I am fortunate to have a mother who lives 10 minutes away and does not work. She is prepared to be full time nanny. My husband is also a super strong support and has a very flexible job, and the rest of my family all live within a few miles of us. I definitely think I have the support I need, I guess I just wanted to make sure I’m not crazy ?

Are you a man?

No, I am a woman. Sorry, should have mentioned that. Not excited to be in school while pregnant, but I know from experience that at least pregnancy is easier than after they’re born.

If you have a support system and people who can watch them while they’re babies/toddlers, then being pregnant and having a nursing infant should be ideally timed to be before or after orgo. Make sure you set up all your shadowing and volunteering close to home and start on it ASAP.

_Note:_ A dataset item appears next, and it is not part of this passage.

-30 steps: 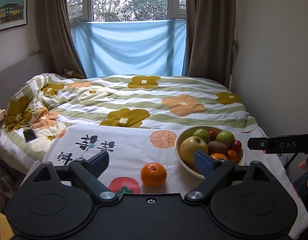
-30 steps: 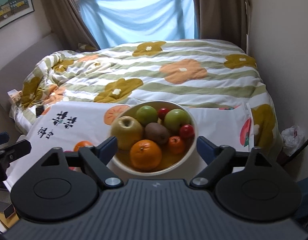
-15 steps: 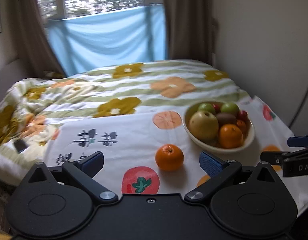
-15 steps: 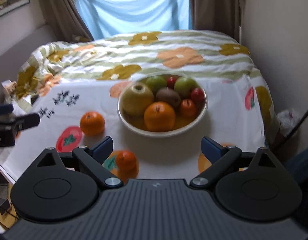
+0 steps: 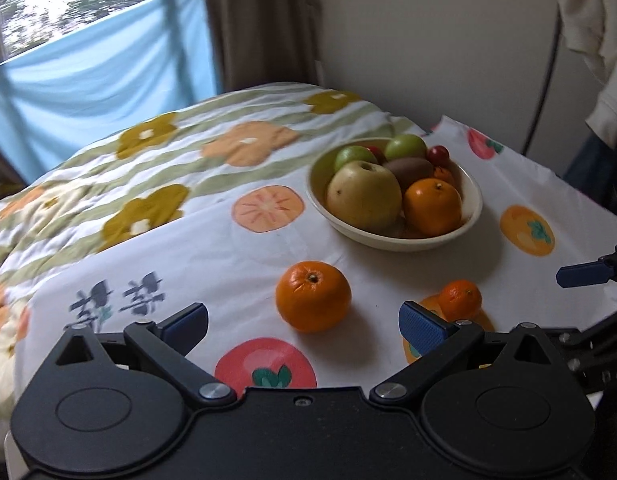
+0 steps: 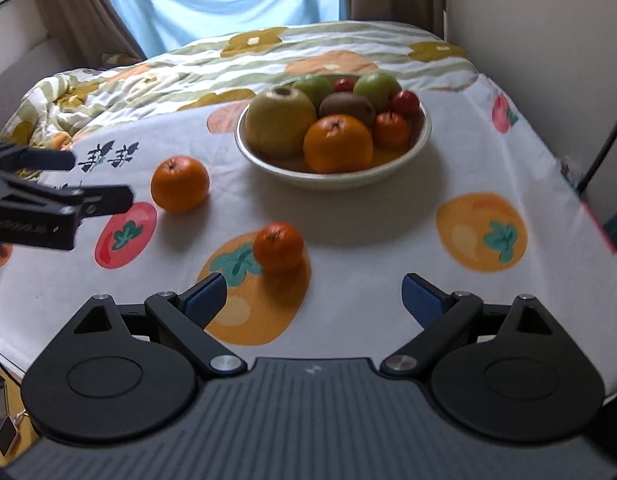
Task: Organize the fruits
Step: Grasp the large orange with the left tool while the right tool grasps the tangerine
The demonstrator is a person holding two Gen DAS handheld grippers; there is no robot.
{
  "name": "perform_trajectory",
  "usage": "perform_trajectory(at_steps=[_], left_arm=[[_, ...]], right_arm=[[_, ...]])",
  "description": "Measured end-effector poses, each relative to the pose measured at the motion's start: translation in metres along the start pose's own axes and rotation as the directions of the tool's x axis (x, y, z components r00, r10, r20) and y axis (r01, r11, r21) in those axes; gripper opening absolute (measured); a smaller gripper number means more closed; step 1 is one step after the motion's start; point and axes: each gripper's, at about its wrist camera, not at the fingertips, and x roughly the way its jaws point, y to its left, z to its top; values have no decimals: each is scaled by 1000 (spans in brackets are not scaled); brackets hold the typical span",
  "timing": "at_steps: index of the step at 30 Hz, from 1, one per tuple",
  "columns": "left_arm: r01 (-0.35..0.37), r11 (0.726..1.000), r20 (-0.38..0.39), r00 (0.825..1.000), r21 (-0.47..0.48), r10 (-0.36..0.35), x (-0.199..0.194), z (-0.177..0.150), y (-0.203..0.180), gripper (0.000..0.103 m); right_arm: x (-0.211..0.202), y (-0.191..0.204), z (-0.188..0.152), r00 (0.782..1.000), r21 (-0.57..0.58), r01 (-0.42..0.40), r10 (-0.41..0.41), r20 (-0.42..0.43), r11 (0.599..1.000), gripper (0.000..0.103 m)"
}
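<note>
A cream bowl (image 5: 473, 196) (image 6: 422, 136) holds a yellow pear, an orange, green apples, a kiwi and small red fruits. A large orange (image 5: 313, 297) (image 6: 179, 183) lies on the fruit-print tablecloth left of the bowl. A small tangerine (image 5: 460, 299) (image 6: 278, 246) lies nearer the front. My left gripper (image 5: 306, 322) is open and empty, with the large orange just ahead between its fingers. My right gripper (image 6: 314, 300) is open and empty, just behind the tangerine.
The table stands against a bed with a flowered quilt (image 5: 156, 168). A wall (image 5: 428, 40) and a dark cable (image 6: 606, 148) are on the right. The table's front and right edges drop off close to the grippers. The left gripper shows at the left of the right wrist view (image 6: 48, 208).
Both grippers have pulled back and tilted down over the table. The bowl has receded, and the tangerine and large orange now lie near the fingers. Both stayed open.
</note>
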Motion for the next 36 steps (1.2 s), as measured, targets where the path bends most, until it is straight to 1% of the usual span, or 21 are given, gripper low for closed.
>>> perform_trajectory(at_steps=[2,7,10,13,14,15,17,18,22,23,27,32,36], left_arm=[[26,999,-10,1000,27,-26,13,1,2,102],[87,995,-74,994,56,-82,49,2,5,90],[97,993,-82,992,62,-91,61,1,6,89],[110,992,-84,991,56,-105,69,3,7,84],[112,992,-83,991,58,-107,71,3,8,83],[115,992,-81,991,60,-110,73,4,8,79],[125,990,-80,990,62,-120,76,5,8,67],[121,991,-80,990,65,-116,77,6,8,65],[136,987,-77,989,82,-130,77,6,9,64],[137,987,-77,988,86,-131,76,5,9,64],[121,987,-79,990,108,-113,74,2,8,63],[112,988,-78,992,104,-104,69,-4,12,63],[95,991,-78,993,95,-87,63,-10,14,63]], right_arm=[[3,5,-3,1000,2,8,-8,-4,1000,103],[14,11,-8,999,31,32,-32,-13,999,103],[20,10,-10,999,57,42,-41,-15,997,103],[24,10,-10,999,69,50,-49,-12,996,103],[25,11,-10,999,70,50,-49,-12,996,101],[27,12,-10,999,71,49,-48,-12,996,100],[30,13,-9,999,72,45,-44,-16,996,95],[31,15,-9,999,73,44,-42,-18,996,94],[36,19,-8,999,81,40,-39,-20,996,91],[37,20,-8,999,81,40,-38,-20,996,89],[42,23,-3,999,69,45,-44,-17,997,84],[48,25,3,999,55,53,-52,-16,997,74],[52,28,6,998,40,53,-53,-15,998,72]])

That’s super helpful, thank you! I will be doing organic chem 1 next fall, so new baby would only be about 3 months. However, I don’t plan on breastfeeding after I go back to school. I’m planning to also start studying for the MCAT at that time so I can take it in the spring, but I’m also okay with taking a gap year if it ends up being too much at once.

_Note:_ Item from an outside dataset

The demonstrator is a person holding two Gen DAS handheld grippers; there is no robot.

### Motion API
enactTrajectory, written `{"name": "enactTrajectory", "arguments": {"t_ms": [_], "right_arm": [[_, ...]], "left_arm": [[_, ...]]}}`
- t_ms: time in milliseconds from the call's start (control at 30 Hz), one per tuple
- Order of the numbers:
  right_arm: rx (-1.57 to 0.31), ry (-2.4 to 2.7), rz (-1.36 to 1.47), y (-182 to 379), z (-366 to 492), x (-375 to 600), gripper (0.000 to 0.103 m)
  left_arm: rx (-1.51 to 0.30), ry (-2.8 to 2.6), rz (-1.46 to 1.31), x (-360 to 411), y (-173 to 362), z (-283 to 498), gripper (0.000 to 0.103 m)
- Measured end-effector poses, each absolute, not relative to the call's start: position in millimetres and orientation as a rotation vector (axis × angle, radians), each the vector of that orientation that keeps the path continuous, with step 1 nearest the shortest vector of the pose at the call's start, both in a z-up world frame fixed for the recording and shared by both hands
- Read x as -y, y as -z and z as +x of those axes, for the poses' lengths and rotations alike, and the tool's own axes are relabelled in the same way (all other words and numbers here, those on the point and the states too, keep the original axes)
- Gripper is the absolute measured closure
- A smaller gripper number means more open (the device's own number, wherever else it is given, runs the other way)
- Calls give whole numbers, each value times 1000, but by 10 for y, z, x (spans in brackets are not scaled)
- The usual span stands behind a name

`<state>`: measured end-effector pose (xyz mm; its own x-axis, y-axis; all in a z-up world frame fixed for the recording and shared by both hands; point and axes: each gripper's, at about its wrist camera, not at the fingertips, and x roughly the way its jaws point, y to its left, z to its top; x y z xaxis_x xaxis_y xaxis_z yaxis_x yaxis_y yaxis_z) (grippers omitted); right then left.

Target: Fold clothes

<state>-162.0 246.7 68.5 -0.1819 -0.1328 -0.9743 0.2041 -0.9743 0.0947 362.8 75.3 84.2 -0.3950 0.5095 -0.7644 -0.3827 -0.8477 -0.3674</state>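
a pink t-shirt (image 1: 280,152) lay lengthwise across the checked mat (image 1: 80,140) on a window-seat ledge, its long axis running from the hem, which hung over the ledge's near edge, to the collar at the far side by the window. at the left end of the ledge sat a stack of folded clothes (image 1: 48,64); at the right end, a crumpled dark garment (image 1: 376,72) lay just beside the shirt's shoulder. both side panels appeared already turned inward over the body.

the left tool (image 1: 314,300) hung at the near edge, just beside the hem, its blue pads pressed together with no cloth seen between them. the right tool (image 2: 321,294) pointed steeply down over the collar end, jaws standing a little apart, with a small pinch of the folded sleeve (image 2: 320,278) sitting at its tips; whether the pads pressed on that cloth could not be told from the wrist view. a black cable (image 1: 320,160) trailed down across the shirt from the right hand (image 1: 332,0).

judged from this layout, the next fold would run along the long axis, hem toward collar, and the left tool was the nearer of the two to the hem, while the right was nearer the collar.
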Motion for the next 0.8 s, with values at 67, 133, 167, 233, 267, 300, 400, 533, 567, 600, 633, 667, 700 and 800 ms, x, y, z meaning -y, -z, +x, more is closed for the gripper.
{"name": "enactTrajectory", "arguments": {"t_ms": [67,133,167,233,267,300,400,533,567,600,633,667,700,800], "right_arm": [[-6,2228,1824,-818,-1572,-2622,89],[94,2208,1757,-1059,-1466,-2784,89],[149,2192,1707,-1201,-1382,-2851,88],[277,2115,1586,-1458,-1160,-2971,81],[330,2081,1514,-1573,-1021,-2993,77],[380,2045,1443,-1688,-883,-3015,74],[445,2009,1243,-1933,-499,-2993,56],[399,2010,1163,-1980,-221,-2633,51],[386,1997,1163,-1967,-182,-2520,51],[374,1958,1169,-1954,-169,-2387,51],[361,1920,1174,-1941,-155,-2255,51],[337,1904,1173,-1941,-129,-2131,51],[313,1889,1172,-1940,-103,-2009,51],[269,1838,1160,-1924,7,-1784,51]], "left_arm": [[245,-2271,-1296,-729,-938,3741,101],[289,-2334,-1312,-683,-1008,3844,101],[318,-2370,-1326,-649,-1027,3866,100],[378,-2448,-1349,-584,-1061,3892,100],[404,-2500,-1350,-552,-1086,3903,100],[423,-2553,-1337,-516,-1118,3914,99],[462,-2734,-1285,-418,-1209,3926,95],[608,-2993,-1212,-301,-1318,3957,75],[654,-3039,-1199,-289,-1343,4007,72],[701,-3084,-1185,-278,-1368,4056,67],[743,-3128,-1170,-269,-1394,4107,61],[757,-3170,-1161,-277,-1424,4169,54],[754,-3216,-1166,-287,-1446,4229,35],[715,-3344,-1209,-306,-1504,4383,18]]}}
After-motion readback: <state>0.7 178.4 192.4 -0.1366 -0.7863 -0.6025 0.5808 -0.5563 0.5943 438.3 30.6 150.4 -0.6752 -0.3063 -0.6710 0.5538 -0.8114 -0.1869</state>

Have you just been part time at CC so far though? UT is going to be tough. Don’t underestimate your peers. How old are you?
Does your mum have any other grandchildren? She will be the full time carer and raise your 2 children, is she up for that? You are financially set? You need a wife, realistically, be that your husband or your mother. If your pre med goes off the rails because you took this chance, that will be blamed, when realistically. most undergrads that talk of med school never get there.

I have been part time at a cc while working 30ish hours/wk. I won’t be working anymore. I’ve realized that.
A 4.0 at my cc was amazing, transferring to UT it seems that at least half the people have a 4.0 and it’s nothing special. I’m prepared for the classes to be much harder. My mom has other grandchildren from my sister, who is a stay at home mom and doesn’t really need help with her kids.
To be honest, I would need a “wife” for my 2-year-old daughter anyway. I feel like deciding to have my first right now would be a lot riskier than coming into the situation already knowing what having a child entails and already needing that extra help for her.

I appreciate you keeping it real.

Most students take a gap year though - don’t plan on taking the MCAT till senior year.

Just a bit of comfort, it’s not Med school, but I started OT school (after having finished my undergrad 6 years earlier) and our first class was with a medical school (OT, PT and Med students at the time all took gross anatomy together as the first class in our programs). Then I had 2 more years of classes and then two internships, 1 was over an hour away from my house, and I had to drive there every day. I had a 2 and 3 year old. I survived and so did they. It was SUPER hard, but you know what ? They don’t remember it. They don’t remember us being dirt poor because I had to quit my job, and pay tuition. They remember spending lots of time with their dad, great grandparents, grandparents, and friends who traded off babysitting. It made me a stronger person, and I had to be really organized, but I graduated as one of the top students in my program and was a class-elected speaker at our graduation. You can do it, little mama! Being able to enjoy my kids when they were able to remember it worked out great. And then I had another surprise kid after I got out and was working… found out I was pregnant after only being out of school for 4 months. My daughter is an M4 at UT right now. Several of her friends have had babies while in med school, or are pregnant right now. You can make it work!

Thank you so much for that, @moonpie! I feel so guilty sometimes that I am spending time away from my daughter to go to school, so this was very encouraging to read!